Your daily dose of unadulterated funny tweets

Page of TweetPotato314's best tweets

@TweetPotato314 : doctor: how’s the weight loss plan going? me: i’m doing my best doctor: are....you drinking a glass of ranch? me: best doesn’t mean good

@TweetPotato314: clerk: looks like you got big plans for the new year

me: yeah *filling my cart with fireworks* imma fight the sky

@TweetPotato314: People say “you’ll ruin your appetite” like I have to be hungry to eat.
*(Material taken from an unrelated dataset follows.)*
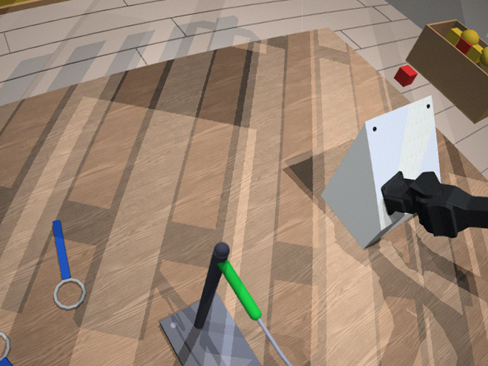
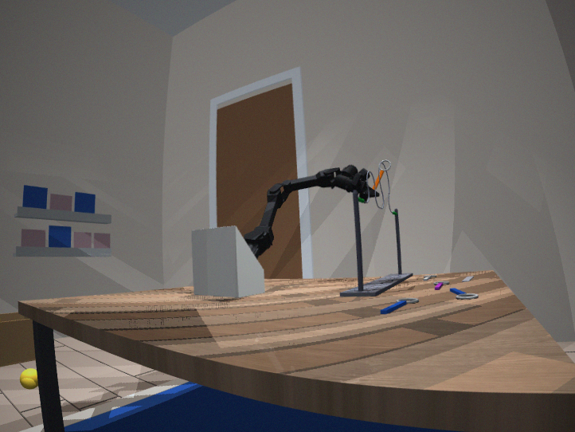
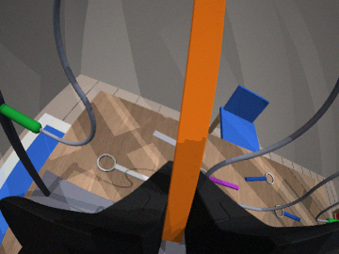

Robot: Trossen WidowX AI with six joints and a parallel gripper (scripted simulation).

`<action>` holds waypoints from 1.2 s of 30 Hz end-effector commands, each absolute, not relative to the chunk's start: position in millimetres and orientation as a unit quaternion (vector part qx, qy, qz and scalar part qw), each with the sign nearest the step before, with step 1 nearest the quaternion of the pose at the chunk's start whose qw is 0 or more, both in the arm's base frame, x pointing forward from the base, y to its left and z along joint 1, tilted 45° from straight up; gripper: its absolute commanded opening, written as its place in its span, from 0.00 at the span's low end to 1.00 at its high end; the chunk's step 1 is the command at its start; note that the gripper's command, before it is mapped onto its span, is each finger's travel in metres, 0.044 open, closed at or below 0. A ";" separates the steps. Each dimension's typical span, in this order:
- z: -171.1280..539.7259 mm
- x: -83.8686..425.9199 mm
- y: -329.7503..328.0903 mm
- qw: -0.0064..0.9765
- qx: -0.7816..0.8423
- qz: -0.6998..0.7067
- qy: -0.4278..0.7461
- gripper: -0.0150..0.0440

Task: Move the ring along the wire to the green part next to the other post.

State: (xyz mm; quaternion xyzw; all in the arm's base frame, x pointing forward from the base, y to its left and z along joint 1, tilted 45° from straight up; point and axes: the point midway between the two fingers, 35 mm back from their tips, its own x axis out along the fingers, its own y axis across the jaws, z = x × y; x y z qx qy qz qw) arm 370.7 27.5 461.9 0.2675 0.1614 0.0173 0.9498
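Observation:
My gripper (image 2: 374, 189) (image 3: 179, 168) is shut on the orange handle (image 2: 378, 178) (image 3: 200, 71), high above the table. The ring (image 2: 385, 165) is at the handle's upper end, near the top of a tall wire loop; whether the wire runs through it is too small to tell. The ring is outside the wrist view. The grey wire (image 1: 284, 356) (image 2: 389, 190) (image 3: 70, 75) passes on both sides of the handle in the wrist view. One green part (image 1: 240, 289) (image 2: 361, 199) (image 3: 20, 118) joins the near post (image 1: 209, 291) (image 2: 357, 241); the other green part (image 2: 395, 213) (image 3: 333, 220) joins the far post (image 2: 397, 241).
The posts stand on a grey base plate (image 1: 223, 352) (image 2: 349, 293). Loose ring tools lie on the table, with a blue handle (image 1: 61, 250) (image 2: 393, 307) and a purple handle (image 2: 439, 285) (image 3: 223, 183). The pale arm stand (image 1: 347, 197) (image 2: 216, 260) is behind the arm.

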 end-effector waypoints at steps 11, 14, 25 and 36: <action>467.9 368.7 32.9 0.927 0.346 0.040 0.139 0.00; 468.8 368.9 34.1 0.921 0.363 0.045 0.135 0.00; 472.6 369.7 38.1 0.896 0.423 0.061 0.119 0.00; 476.9 370.3 41.7 0.867 0.482 0.076 0.102 0.00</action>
@TweetPotato314: warden: instead of a last meal you want a movie?

me: yes, a final film

warden: ok, what do you want to watch

me: *smiles wide* the neverending story

[107 minutes later]

me: ok, that’s bullshit

@TweetPotato314: me: i recently lost my job

date: oh no what happened

me: the office relocated and i can’t find it

@TweetPotato314: [sinking in quicksand]

me: oh no

wife: we’ll be fine if we just remain still and wait for help

me: ok

[mambo no. 5 starts to play]

me: OH NO

@TweetPotato314: mugger: *points gun* your money or your life

me: sure thing *hands him my id* you got 2 kids and didn’t actually understand the matrix

mugger: no i mean-

me: *already running away* your late for steph’s recital

@TweetPotato314: wife: what’d the doctor say?

me: she said i gotta quit drinking

wife: oh, do you think you’ll be able to do that?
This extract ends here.